House debates

Wednesday, 3 July 2024

Bills

Nature Positive (Environment Protection Australia) Bill 2024, Nature Positive (Environment Information Australia) Bill 2024, Nature Positive (Environment Law Amendments and Transitional Provisions) Bill 2024; Second Reading

12:03 pm

Photo of Kylea TinkKylea Tink (North Sydney, Independent) Share this | Hansard source

Australia's primary environmental law, the EPBC Act, is broken. The state of our environment is deteriorating, and right now this government has a once-in-a-generation opportunity to strengthen Australia's environmental framework. But the legislation before us today—the Nature Positive (Environment Protection Australia) Bill 2024, the Nature Positive (Environment Information Australia) Bill 2024 and the Nature Positive (Environment Law Amendments and Transitional Provisions) Bill 2024—falls short of that opportunity, and it simply doesn't deliver on the promises made by the Labor Party during the 2022 election campaign. Back then, to win our confidence and many people's votes, the party promised to do three things: (1) fix the broken system; (2) end the extinction crisis; and (3) overhaul our broken environmental laws. Those promises may have been ambitious at the time, but many, including myself, expected to see them delivered. After all, a focused government can move mountains, as we have seen with the scale of the industrial relations reform this government has successfully pursued.

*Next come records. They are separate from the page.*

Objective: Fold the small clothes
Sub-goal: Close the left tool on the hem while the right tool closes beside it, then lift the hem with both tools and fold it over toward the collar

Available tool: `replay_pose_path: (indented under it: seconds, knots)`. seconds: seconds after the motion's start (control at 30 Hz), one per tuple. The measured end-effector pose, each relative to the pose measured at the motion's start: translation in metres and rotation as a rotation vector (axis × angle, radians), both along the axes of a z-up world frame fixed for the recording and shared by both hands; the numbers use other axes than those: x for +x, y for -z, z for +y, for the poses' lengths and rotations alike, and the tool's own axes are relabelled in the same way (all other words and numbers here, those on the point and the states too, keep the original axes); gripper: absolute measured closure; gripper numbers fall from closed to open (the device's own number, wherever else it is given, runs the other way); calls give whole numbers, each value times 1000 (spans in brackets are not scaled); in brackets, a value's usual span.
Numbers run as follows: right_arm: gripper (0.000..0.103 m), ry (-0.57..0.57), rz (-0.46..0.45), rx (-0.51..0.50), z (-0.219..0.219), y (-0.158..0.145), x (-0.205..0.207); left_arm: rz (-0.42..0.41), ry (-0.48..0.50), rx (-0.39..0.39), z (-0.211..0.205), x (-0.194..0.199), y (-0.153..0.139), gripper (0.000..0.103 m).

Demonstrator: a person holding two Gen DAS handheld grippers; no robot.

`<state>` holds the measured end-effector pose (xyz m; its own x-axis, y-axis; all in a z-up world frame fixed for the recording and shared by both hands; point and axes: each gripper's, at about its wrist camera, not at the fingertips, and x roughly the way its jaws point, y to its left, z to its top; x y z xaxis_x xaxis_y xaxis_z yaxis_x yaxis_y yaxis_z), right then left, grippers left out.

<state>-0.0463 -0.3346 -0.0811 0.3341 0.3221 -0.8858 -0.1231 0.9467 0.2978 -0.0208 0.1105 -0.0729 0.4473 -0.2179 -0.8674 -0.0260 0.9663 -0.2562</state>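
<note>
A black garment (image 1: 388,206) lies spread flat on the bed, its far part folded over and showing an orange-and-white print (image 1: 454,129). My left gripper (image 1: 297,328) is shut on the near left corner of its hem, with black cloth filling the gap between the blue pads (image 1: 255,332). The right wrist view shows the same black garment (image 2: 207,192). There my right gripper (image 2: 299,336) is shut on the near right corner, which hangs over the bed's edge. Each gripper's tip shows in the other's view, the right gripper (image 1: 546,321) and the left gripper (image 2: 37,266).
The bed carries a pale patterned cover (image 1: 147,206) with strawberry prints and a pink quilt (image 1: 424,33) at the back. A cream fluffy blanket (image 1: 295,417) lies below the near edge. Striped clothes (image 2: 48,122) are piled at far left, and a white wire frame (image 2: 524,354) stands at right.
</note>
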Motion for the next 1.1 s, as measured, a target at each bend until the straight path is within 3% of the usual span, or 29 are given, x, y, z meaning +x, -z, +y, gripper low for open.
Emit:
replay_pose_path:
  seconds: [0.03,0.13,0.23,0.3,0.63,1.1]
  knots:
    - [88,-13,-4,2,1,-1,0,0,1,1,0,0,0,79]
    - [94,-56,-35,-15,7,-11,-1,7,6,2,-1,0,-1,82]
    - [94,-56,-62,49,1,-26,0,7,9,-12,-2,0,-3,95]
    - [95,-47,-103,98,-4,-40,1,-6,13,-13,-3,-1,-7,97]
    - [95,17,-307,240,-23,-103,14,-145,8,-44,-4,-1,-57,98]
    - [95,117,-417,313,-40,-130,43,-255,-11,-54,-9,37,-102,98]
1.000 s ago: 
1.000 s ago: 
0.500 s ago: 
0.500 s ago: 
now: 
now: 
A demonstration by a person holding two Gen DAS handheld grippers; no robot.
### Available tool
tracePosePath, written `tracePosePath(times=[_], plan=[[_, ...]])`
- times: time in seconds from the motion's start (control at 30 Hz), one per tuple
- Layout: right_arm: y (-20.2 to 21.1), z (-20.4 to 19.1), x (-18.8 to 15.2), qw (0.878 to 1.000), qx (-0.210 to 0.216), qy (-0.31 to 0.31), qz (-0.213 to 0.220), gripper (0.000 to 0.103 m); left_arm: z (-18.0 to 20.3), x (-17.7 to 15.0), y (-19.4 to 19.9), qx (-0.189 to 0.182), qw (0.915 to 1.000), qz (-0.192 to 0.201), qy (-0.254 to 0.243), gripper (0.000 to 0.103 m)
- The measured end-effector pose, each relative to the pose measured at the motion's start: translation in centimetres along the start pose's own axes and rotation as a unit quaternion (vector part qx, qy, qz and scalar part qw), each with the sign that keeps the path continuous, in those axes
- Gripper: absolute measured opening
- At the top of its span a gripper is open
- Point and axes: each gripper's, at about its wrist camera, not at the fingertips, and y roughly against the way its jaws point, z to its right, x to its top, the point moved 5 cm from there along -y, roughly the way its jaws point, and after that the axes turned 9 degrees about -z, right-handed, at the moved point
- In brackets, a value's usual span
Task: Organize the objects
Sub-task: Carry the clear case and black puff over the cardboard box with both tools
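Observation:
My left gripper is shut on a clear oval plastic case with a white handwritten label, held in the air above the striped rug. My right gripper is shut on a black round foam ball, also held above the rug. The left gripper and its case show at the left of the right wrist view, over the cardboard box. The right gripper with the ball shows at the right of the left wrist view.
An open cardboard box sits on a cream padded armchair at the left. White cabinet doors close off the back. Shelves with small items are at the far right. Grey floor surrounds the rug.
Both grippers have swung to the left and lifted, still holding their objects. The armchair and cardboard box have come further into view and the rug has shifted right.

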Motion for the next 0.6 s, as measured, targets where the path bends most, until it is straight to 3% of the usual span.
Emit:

To be clear, we need both a national environmental protection agency and a national agency to oversee the collection of environmental information. But while two pieces of legislation in front of us right now seek to establish those bodies, the lack of public participation and community consultation in them and the government's failure to progress the full reform agenda as promised in the Nature Positive Plan is concerning. I'm also disappointed that, despite significant engagement with myself and others on the crossbench discussing amendments that may increase my community's confidence in the legislation, the minister has chosen to proceed without change. For this reason I support the crossbench senators who were able to refer the bills to the Senate Environment and Communications Legislation Committee last week, as I believe independent scrutiny of this legislation could make it stronger.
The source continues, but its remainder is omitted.